EXERCISE GOAL: "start" is the word to look for; copy each line of the listing where it occurs.

DATA BLOCK:
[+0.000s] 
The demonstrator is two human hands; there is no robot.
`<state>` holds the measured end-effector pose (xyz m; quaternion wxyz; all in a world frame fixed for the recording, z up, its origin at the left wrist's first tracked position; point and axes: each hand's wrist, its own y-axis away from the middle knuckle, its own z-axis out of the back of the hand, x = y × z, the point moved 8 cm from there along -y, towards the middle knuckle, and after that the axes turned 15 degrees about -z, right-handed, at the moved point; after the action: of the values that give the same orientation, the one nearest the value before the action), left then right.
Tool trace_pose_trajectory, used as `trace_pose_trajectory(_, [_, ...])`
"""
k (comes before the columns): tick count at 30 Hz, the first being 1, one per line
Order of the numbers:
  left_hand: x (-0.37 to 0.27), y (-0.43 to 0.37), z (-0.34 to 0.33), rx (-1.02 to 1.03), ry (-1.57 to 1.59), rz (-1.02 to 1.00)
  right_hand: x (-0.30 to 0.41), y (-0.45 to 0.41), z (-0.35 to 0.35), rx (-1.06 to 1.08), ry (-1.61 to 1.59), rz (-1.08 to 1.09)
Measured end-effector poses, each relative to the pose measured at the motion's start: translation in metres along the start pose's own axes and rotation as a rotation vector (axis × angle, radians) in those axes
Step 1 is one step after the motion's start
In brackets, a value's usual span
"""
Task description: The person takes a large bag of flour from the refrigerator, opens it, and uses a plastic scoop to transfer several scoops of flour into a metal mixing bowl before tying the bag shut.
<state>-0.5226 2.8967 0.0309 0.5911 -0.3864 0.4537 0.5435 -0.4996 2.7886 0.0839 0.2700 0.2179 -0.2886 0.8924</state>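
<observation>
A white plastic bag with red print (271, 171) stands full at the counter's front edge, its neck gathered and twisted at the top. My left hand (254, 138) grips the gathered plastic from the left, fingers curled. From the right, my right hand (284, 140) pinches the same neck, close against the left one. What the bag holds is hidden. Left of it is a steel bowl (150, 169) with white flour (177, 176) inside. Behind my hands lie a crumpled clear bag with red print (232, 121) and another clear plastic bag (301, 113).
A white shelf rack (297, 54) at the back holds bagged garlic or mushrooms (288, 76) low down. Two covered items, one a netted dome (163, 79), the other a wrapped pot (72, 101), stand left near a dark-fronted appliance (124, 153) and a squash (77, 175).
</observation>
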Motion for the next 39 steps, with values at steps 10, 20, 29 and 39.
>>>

TASK ANSWER:
Measured end-effector poses, each relative to the pose measured at the motion's start: translation in metres along the start pose's own axes and rotation as a rotation vector (axis × angle, radians) in those axes
Step 1 is one step after the motion's start

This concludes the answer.